PROBLEM REQUIREMENTS
Look below for the line containing "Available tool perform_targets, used"; from there through the line containing "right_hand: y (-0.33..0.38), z", both lines included, please set down each line exactly and nothing else.

================

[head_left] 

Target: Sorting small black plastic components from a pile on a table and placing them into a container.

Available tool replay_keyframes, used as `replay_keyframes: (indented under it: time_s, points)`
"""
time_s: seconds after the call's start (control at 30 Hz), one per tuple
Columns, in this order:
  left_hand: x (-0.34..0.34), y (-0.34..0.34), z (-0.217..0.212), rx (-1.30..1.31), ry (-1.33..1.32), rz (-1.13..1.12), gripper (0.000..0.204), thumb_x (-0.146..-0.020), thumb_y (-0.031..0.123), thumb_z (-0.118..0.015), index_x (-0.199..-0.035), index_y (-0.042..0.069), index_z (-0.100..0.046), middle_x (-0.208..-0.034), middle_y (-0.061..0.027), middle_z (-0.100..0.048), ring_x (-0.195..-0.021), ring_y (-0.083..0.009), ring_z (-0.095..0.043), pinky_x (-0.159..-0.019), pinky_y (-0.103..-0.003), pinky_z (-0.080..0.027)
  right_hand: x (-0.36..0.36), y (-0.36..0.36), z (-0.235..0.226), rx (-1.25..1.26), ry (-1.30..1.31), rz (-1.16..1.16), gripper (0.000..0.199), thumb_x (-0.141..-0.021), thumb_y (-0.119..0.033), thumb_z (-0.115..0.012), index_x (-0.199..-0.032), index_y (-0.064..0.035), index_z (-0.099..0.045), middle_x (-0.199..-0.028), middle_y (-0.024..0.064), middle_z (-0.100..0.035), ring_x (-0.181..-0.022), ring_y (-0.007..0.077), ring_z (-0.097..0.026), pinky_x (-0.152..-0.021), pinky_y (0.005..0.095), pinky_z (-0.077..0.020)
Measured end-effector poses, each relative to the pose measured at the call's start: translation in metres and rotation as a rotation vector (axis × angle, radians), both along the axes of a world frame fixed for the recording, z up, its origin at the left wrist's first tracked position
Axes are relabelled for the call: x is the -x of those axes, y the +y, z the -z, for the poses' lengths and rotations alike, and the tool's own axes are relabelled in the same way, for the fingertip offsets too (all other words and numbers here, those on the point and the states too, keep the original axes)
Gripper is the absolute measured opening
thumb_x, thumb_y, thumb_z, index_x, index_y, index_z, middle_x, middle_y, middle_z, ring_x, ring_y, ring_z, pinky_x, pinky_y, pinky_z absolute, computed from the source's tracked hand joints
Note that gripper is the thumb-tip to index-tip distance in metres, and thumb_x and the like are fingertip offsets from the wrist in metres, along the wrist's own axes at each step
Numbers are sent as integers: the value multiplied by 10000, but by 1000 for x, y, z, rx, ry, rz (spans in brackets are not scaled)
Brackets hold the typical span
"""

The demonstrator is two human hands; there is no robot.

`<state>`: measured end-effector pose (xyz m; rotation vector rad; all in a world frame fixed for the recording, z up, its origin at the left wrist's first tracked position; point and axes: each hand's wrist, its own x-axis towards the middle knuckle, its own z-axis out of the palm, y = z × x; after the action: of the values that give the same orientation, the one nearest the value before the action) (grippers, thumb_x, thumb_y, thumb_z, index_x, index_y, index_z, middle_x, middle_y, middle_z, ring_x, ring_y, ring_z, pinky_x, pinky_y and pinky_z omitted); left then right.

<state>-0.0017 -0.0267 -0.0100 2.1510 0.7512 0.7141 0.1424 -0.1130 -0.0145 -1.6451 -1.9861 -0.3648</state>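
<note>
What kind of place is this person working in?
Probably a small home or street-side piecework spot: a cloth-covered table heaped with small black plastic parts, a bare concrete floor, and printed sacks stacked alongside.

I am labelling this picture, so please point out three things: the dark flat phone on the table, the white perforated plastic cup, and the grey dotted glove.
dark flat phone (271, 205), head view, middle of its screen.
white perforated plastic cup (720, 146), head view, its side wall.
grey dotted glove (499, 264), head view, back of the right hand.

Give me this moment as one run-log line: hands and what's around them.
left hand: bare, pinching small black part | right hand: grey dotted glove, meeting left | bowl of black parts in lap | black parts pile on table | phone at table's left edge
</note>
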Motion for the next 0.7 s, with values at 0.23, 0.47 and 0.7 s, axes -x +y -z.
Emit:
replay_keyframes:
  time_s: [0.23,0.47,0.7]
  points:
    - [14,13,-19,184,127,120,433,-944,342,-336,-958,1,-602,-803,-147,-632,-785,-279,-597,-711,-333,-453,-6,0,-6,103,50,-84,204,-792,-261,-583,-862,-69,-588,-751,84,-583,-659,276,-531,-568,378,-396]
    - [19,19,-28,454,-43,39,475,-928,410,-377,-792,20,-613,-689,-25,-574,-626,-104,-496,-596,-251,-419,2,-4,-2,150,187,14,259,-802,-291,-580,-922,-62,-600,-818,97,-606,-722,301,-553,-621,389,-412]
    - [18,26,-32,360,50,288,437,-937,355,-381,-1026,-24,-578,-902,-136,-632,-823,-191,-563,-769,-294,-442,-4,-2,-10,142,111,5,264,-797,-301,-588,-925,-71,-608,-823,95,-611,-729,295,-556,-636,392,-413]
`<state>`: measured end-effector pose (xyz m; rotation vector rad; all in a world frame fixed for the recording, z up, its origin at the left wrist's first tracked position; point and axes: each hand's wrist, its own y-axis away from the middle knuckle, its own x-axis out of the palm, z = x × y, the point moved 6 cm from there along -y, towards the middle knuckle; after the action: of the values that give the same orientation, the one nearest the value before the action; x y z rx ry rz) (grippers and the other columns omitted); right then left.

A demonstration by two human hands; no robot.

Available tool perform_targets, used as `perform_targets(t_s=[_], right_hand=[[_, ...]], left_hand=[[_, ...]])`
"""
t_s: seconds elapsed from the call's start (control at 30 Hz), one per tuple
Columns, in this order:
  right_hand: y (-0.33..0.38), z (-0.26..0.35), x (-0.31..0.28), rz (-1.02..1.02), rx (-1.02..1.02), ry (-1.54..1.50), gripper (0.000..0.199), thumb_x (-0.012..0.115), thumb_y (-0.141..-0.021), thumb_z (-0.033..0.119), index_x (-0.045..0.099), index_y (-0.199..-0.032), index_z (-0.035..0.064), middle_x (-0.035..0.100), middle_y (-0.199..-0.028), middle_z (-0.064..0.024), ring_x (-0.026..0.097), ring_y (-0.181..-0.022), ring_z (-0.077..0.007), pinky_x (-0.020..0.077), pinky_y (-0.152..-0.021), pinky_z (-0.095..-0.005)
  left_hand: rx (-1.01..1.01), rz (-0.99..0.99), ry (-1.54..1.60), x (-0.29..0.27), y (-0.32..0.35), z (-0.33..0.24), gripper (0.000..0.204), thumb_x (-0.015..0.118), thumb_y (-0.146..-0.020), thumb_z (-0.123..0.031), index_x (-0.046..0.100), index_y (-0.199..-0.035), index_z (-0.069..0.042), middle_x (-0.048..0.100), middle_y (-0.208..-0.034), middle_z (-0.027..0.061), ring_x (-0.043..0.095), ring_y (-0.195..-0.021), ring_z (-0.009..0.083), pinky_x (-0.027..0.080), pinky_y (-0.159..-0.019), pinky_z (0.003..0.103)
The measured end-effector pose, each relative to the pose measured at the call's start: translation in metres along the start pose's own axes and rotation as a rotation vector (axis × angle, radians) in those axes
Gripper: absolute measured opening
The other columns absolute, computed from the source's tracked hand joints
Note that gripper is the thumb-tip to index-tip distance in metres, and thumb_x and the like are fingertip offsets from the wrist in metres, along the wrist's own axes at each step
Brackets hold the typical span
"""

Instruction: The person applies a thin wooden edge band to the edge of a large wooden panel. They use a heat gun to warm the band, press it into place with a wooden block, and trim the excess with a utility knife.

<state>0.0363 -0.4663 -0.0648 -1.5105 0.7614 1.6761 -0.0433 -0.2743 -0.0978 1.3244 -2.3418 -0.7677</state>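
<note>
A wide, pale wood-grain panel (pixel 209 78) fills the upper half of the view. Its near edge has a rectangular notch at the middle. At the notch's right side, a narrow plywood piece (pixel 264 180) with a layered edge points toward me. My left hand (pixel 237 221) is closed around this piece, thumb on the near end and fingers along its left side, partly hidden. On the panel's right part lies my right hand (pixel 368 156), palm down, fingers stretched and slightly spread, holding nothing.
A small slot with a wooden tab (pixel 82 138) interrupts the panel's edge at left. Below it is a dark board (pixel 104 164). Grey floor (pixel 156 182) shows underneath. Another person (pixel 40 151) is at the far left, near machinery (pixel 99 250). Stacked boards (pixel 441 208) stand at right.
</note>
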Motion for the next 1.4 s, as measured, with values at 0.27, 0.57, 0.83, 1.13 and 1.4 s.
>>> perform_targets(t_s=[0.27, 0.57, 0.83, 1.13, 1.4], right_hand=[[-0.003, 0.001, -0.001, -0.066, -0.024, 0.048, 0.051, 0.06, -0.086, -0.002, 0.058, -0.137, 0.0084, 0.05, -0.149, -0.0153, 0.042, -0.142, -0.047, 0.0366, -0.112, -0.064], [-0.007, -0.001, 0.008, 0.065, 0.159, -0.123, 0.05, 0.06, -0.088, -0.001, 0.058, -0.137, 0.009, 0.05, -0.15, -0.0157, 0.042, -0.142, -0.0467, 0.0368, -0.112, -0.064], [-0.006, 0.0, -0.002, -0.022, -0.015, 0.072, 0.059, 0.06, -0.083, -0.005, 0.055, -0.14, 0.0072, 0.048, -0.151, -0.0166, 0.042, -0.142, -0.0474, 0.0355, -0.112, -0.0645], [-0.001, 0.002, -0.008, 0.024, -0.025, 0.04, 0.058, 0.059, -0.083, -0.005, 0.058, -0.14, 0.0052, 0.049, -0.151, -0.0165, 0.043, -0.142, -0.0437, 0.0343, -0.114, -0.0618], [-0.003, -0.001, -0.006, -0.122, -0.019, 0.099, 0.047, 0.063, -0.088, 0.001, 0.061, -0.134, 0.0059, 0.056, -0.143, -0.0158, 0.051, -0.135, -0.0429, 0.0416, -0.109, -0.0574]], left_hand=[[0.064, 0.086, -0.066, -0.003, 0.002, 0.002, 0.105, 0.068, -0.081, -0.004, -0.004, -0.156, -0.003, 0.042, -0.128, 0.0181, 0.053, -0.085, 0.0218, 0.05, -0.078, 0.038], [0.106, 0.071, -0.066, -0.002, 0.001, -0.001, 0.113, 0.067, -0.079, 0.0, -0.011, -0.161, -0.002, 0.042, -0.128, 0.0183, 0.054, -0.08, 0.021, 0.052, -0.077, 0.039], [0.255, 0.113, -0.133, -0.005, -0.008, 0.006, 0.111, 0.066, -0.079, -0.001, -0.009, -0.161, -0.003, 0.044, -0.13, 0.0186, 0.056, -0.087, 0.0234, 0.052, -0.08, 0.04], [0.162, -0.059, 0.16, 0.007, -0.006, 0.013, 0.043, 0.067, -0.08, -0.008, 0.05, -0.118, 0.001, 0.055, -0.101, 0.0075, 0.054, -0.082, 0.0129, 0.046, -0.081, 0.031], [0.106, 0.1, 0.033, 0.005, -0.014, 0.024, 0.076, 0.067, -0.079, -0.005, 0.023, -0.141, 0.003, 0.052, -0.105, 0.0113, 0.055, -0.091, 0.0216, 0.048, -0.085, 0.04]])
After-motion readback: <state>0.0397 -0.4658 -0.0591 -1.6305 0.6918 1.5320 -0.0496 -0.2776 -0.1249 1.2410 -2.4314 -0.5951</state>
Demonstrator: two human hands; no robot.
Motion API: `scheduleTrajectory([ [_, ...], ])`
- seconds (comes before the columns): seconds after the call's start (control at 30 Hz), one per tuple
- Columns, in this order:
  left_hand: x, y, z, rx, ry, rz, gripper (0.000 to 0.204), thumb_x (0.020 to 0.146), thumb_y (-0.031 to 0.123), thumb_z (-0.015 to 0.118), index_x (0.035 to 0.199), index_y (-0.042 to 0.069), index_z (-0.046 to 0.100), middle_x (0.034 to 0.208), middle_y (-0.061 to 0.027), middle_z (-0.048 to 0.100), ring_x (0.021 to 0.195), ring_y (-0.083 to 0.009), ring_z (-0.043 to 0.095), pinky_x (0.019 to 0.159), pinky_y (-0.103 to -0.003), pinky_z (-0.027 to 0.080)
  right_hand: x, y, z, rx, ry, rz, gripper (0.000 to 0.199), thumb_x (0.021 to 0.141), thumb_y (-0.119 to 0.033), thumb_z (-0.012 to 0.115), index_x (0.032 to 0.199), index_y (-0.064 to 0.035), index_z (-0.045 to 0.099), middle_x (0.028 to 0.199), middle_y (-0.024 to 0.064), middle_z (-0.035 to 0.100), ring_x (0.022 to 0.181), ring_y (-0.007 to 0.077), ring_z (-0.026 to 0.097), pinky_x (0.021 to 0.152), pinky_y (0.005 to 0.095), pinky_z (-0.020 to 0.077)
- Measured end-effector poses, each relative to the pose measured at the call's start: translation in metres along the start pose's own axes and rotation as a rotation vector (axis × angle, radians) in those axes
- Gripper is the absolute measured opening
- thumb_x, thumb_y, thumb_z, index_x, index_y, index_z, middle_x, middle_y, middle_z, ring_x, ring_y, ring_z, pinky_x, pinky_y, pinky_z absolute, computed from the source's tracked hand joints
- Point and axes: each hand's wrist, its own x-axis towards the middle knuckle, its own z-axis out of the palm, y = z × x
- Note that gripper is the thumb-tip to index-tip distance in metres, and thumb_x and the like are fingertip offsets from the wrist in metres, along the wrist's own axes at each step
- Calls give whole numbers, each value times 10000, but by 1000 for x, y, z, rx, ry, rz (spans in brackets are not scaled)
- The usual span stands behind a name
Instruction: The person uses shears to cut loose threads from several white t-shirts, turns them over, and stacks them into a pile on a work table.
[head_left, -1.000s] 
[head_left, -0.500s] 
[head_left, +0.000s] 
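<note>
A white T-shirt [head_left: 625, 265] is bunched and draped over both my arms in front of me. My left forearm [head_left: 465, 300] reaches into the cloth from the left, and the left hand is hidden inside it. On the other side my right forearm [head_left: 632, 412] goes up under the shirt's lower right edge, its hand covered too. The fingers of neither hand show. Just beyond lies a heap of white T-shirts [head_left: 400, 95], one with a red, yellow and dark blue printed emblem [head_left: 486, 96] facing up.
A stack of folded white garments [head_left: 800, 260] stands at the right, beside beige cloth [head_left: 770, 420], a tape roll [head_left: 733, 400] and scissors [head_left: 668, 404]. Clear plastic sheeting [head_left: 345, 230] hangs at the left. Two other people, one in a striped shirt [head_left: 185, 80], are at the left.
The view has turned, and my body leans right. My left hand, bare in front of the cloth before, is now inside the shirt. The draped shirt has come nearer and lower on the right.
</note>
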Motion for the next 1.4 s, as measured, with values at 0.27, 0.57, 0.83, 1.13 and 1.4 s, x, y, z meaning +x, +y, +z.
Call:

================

RESPONSE AREA
Available tool perform_targets, used as `perform_targets(t_s=[_], right_hand=[[_, ...]], left_hand=[[_, ...]])`
"""
t_s: seconds elapsed from the call's start (control at 30 Hz), one per tuple
Columns, in this order:
  right_hand: y (-0.33..0.38), z (-0.26..0.35), x (-0.31..0.28), rz (-1.02..1.02), rx (-1.02..1.02), ry (-1.54..1.50), gripper (0.000..0.199), thumb_x (-0.012..0.115), thumb_y (-0.141..-0.021), thumb_z (-0.033..0.119), index_x (-0.045..0.099), index_y (-0.199..-0.032), index_z (-0.035..0.064), middle_x (-0.035..0.100), middle_y (-0.199..-0.028), middle_z (-0.064..0.024), ring_x (-0.026..0.097), ring_y (-0.181..-0.022), ring_z (-0.077..0.007), pinky_x (-0.020..0.077), pinky_y (-0.152..-0.021), pinky_z (-0.095..-0.005)

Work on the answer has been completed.